The website also provides the user with the most important topic from our corpus related to their query, which presents another application. Perhaps the researcher is interested in gaining insights into what topics of regeneration their inputted text contains. In this manner, we include a powerful summarization feature on the website.
This article is the first to propose a computational approach to dynamic topic extraction from the corpus on Neuroregeneration literature. It serves as an entry point for future experiments using NLP to facilitate the broader key topic extraction from this research domain. We describe a text-mining pipeline for processing documents involving filtering techniques using BioBert. We also introduce a new approach for understanding topics, keywords, and subjects authors tend to write about over time. Finally, we implement all of the techniques above into a practical tool for the Neuroregeneration community to use involving our DTM that matches latent topics in the domain.
This paper’s limitations point to opportunities for further investigation. One such limitation is the link between the topics we derive from DTM. Specifically, to build an accurate knowledge system, we need to go beyond the bag-of-words approach and extract the text’s sequential information.

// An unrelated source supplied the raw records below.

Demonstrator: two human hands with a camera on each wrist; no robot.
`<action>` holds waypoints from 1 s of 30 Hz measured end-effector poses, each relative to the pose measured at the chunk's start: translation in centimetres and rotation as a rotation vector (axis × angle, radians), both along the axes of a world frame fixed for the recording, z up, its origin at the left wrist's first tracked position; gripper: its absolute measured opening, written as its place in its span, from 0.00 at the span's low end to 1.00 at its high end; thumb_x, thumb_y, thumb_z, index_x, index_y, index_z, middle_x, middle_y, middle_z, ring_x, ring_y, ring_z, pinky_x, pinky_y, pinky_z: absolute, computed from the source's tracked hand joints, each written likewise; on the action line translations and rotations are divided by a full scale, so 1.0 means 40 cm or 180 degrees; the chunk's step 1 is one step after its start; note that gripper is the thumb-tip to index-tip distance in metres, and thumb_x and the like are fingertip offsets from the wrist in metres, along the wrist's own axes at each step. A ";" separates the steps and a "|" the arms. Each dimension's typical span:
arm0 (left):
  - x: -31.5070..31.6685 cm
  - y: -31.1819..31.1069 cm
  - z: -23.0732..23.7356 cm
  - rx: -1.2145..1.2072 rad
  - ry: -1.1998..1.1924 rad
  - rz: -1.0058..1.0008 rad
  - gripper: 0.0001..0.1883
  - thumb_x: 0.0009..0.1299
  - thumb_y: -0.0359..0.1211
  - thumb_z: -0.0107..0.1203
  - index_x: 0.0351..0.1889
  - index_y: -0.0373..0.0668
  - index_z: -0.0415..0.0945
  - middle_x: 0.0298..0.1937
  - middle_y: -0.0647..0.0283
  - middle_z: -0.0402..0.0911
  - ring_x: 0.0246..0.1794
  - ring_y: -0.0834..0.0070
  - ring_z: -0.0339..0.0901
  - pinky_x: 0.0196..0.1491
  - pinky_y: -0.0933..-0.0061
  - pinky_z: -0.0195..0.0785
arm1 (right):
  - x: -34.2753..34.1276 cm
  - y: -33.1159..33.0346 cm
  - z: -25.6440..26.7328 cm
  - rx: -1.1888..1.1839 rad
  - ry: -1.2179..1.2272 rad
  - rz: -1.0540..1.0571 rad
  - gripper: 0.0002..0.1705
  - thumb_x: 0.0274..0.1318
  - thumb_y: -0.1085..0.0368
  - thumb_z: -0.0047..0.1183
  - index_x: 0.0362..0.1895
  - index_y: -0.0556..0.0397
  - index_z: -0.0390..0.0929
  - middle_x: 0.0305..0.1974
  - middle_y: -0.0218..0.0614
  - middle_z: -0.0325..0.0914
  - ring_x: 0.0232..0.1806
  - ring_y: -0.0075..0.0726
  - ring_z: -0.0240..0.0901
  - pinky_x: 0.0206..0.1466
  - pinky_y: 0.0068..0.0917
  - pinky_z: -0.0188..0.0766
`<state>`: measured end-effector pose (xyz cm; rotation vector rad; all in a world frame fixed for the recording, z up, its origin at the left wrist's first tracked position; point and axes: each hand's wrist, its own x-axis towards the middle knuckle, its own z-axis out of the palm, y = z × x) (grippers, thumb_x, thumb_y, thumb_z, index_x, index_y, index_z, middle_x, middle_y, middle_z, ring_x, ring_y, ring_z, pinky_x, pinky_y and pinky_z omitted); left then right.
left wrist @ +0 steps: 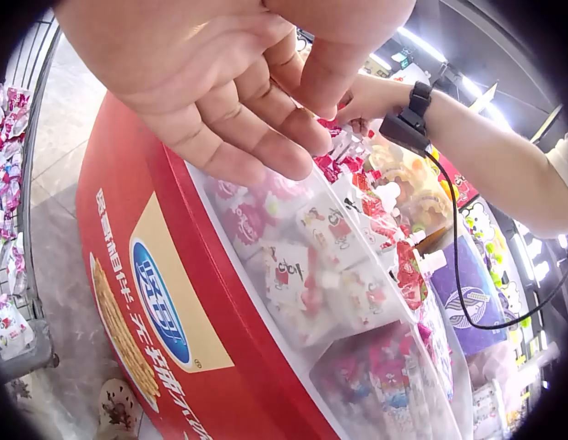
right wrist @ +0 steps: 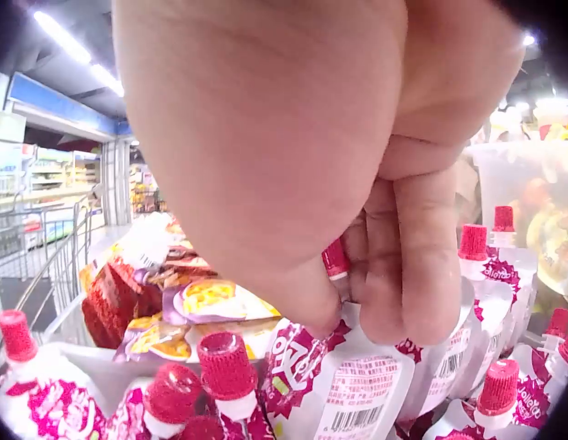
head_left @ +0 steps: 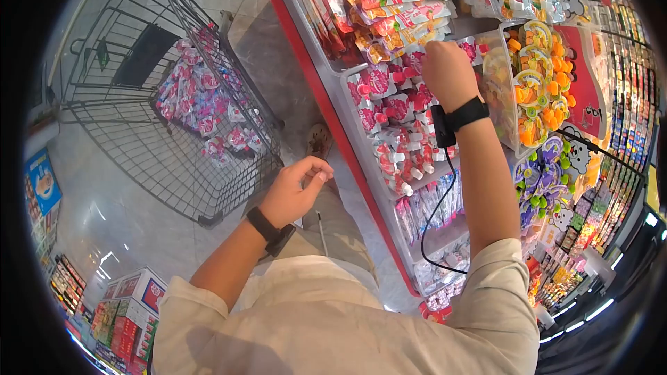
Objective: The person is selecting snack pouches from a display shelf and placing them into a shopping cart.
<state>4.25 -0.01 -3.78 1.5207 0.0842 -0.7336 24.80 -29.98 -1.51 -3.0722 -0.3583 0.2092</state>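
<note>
The right hand is over a bin of pink-and-white spout pouches. Seen from the right wrist, its thumb and fingers pinch a white pouch near its red cap, among other upright pouches. The left hand hangs in front of the body, between the cart and the display, fingers loosely bent and holding nothing. In the left wrist view the left hand shows its palm, with relaxed fingers in front of the clear bin wall.
A wire shopping cart at the left holds a heap of pink and white pouches. The display has a red front edge. Beyond the pouches stand a clear tub of orange-topped packs and purple packs. A black cable hangs from the right wrist.
</note>
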 end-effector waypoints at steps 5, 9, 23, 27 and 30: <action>0.000 -0.005 0.002 -0.0039 -0.0047 0.0064 0.06 0.76 0.28 0.51 0.46 0.37 0.78 0.43 0.62 0.84 0.47 0.76 0.82 0.53 0.72 0.72 | -0.018 0.010 0.025 0.0243 -0.0023 -0.0164 0.09 0.53 0.69 0.59 0.37 0.60 0.78 0.35 0.55 0.80 0.41 0.62 0.78 0.45 0.49 0.75; 0.003 0.016 0.012 0.0023 -0.0046 0.0051 0.06 0.76 0.27 0.51 0.46 0.37 0.78 0.42 0.62 0.84 0.47 0.76 0.81 0.53 0.72 0.72 | -0.106 0.009 0.062 0.0643 -0.0671 -0.0324 0.22 0.54 0.67 0.63 0.52 0.60 0.75 0.45 0.51 0.79 0.42 0.59 0.78 0.44 0.46 0.75; -0.049 0.479 -0.291 0.1068 0.0156 0.3320 0.10 0.71 0.29 0.60 0.46 0.36 0.75 0.40 0.65 0.80 0.39 0.79 0.77 0.44 0.77 0.70 | -0.508 0.655 -0.014 0.3223 0.1266 0.1602 0.09 0.46 0.74 0.60 0.35 0.55 0.77 0.32 0.41 0.77 0.34 0.50 0.75 0.39 0.40 0.71; -0.138 0.612 -0.595 0.1538 0.1175 0.3432 0.19 0.66 0.32 0.66 0.51 0.34 0.75 0.45 0.61 0.82 0.41 0.76 0.79 0.46 0.76 0.71 | -0.525 0.781 -0.187 0.2958 0.1979 0.1326 0.08 0.53 0.73 0.56 0.39 0.56 0.75 0.34 0.45 0.75 0.40 0.55 0.74 0.45 0.44 0.70; -0.202 0.659 -0.812 0.2335 0.1246 0.2905 0.33 0.60 0.34 0.71 0.62 0.34 0.70 0.53 0.55 0.81 0.44 0.72 0.81 0.48 0.73 0.74 | -0.507 0.834 -0.272 0.2557 0.2086 0.1040 0.11 0.56 0.72 0.55 0.44 0.58 0.75 0.37 0.48 0.77 0.44 0.58 0.75 0.49 0.45 0.72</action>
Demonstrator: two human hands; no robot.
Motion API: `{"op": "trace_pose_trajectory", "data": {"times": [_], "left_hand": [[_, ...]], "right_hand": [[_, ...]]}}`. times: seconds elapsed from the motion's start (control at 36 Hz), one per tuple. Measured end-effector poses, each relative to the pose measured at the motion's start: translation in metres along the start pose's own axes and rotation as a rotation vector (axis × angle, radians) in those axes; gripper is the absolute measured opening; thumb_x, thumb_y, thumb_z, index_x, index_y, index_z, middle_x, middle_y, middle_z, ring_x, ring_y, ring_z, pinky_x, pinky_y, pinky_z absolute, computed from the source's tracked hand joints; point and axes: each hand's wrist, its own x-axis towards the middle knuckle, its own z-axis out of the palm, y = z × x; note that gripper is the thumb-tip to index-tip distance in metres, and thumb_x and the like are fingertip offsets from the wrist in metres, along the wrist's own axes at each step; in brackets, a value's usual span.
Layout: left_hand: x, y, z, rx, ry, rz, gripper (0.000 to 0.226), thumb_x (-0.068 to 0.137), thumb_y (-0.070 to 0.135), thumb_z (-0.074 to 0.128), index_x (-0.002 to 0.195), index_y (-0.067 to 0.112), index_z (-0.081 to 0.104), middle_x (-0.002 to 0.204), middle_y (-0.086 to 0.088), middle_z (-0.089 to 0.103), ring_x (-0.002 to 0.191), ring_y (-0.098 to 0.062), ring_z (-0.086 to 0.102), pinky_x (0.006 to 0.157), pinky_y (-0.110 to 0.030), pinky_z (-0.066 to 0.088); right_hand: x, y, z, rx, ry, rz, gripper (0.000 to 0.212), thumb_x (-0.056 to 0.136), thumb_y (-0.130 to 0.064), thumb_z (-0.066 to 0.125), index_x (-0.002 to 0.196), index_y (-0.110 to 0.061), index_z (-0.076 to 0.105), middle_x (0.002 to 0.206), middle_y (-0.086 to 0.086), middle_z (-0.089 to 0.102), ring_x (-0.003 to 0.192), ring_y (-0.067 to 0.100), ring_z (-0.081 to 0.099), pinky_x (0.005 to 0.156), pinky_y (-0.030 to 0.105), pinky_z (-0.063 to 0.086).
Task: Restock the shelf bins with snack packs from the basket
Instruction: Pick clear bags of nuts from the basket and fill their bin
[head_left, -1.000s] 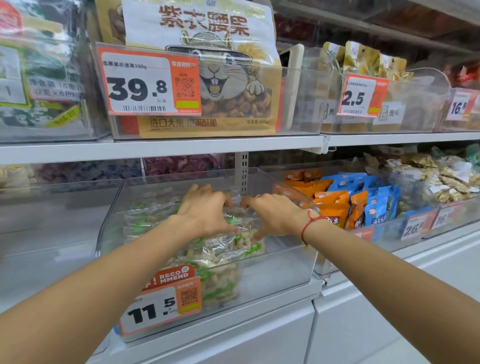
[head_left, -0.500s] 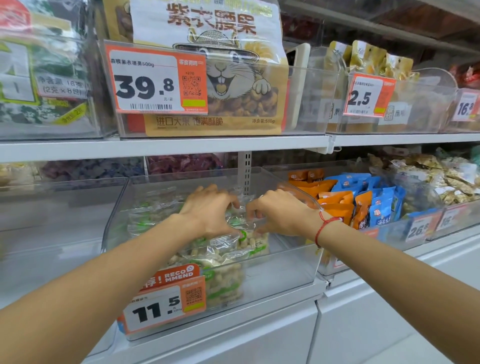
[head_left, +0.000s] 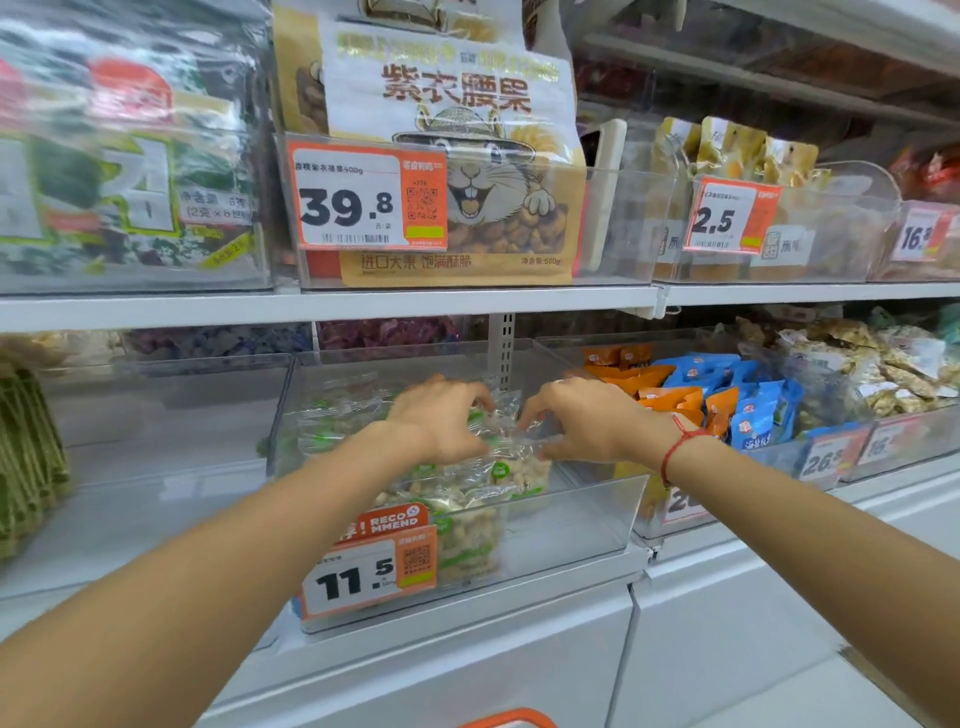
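Both hands are down inside the clear bin with the 11.5 price tag. The left hand has its fingers curled down onto the clear snack packs (nuts inside, green labels), thumb tucked under the crinkly film. The right hand sits just beside it, fingertips bent and pinching the same plastic between the two hands. The pile lies under and in front of the fingers, toward the tag. Right of the right-hand fingers, orange and blue packs fill the neighbouring bin.
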Motion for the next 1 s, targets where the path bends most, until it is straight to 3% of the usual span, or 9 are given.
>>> {"op": "trace_pose_trajectory", "data": {"times": [0.11,0.22,0.36,0.44,0.56,0.61,0.72,0.89,1.0], "left_hand": [[-0.042,0.003,-0.011,-0.203,0.221,-0.053,0.038,0.087,0.034,0.063,0.124,0.03,0.056,0.127,0.008,0.059,0.12,-0.015,0.049,0.092,-0.033,0.045],[-0.098,0.009,-0.023,-0.328,0.413,-0.1,0.025,0.087,0.035,0.061,0.113,0.035,0.059,0.111,0.02,0.062,0.108,-0.007,0.052,0.076,-0.025,0.04],[-0.18,0.001,-0.02,-0.376,0.475,-0.159,0.016,0.085,0.035,0.062,0.1,0.039,0.06,0.097,0.023,0.063,0.09,-0.004,0.056,0.075,-0.03,0.048],[-0.226,-0.015,-0.009,-0.301,0.36,-0.216,0.014,0.084,0.039,0.061,0.098,0.041,0.059,0.087,0.024,0.062,0.081,-0.002,0.056,0.068,-0.026,0.043],[-0.284,-0.057,0.015,-0.228,0.01,-0.3,0.008,0.085,0.046,0.058,0.092,0.043,0.057,0.083,0.028,0.061,0.079,0.005,0.058,0.064,-0.022,0.039],[-0.309,-0.081,0.029,-0.173,-0.164,-0.363,0.009,0.086,0.048,0.056,0.094,0.043,0.057,0.085,0.028,0.059,0.086,0.001,0.059,0.069,-0.023,0.04],[-0.348,-0.124,0.069,-0.068,-0.426,-0.497,0.022,0.091,0.045,0.05,0.111,0.041,0.057,0.112,0.021,0.062,0.109,-0.01,0.056,0.089,-0.026,0.044],[-0.394,-0.155,0.141,-0.067,-0.469,-0.63,0.035,0.095,0.026,0.043,0.129,0.035,0.048,0.135,0.01,0.052,0.123,-0.018,0.05,0.097,-0.03,0.04],[-0.408,-0.15,0.182,-0.076,-0.435,-0.646,0.042,0.089,0.011,0.045,0.13,0.022,0.049,0.129,-0.002,0.054,0.117,-0.025,0.054,0.089,-0.035,0.046]], "right_hand": [[-0.027,-0.019,-0.017,0.093,0.056,0.028,0.027,0.086,-0.036,0.065,0.113,-0.033,0.064,0.113,-0.008,0.064,0.094,0.007,0.057,0.077,0.03,0.049],[-0.062,-0.06,-0.03,0.18,0.095,-0.007,0.017,0.088,-0.038,0.063,0.104,-0.036,0.065,0.102,-0.016,0.065,0.076,-0.003,0.05,0.071,0.026,0.046],[-0.089,-0.12,-0.026,0.182,0.011,-0.128,0.015,0.09,-0.033,0.057,0.103,-0.033,0.066,0.097,-0.014,0.067,0.084,0.005,0.06,0.07,0.027,0.05],[-0.095,-0.15,-0.012,0.164,-0.094,-0.204,0.019,0.091,-0.035,0.056,0.108,-0.032,0.064,0.104,-0.012,0.065,0.094,0.01,0.059,0.073,0.029,0.047],[-0.098,-0.196,0.021,0.1,-0.301,-0.308,0.025,0.094,-0.036,0.054,0.117,-0.032,0.059,0.115,-0.008,0.062,0.107,0.014,0.055,0.077,0.029,0.039],[-0.098,-0.22,0.042,0.071,-0.391,-0.34,0.026,0.094,-0.034,0.052,0.12,-0.029,0.058,0.117,-0.003,0.06,0.11,0.02,0.054,0.076,0.03,0.036],[-0.097,-0.267,0.092,0.037,-0.564,-0.394,0.029,0.095,-0.027,0.051,0.123,-0.024,0.058,0.124,0.003,0.059,0.112,0.027,0.055,0.084,0.033,0.041],[-0.093,-0.324,0.164,0.077,-0.604,-0.435,0.035,0.092,-0.021,0.051,0.126,-0.017,0.057,0.124,0.009,0.06,0.116,0.03,0.054,0.089,0.039,0.048],[-0.095,-0.361,0.202,0.207,-0.555,-0.403,0.052,0.096,-0.029,0.049,0.144,-0.018,0.033,0.128,0.014,0.053,0.12,0.03,0.049,0.094,0.041,0.046]]}}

Finally, the DTM results herald further analysis and investigation. Our results are limited to analyzing temporal dynamics, yet geography is another crucial factor to ascertain when and where essential discoveries in the neuroscience field occurred. How do scientific discoveries’ time and location reflect geopolitical trends in history? These questions are open for future investigation, and forthcoming publications could focus on addressing these questions. We also hope to implement these future threads of research into additional practical functionality for researchers in the field to leverage.
This paper describes a computational system to investigate the dynamics of the Neuroregeneration literature. In particular, we curated a corpus of over 600 research papers and created a time-dependent dynamic topic model based on this corpus. This model is the backbone of a web application for researchers to visualize topics changing over time, to view how authors’ works cluster together, and to gain insights through an article recommendation system. By interpreting historical works, our applied tools advance neuroregeneration’s future development.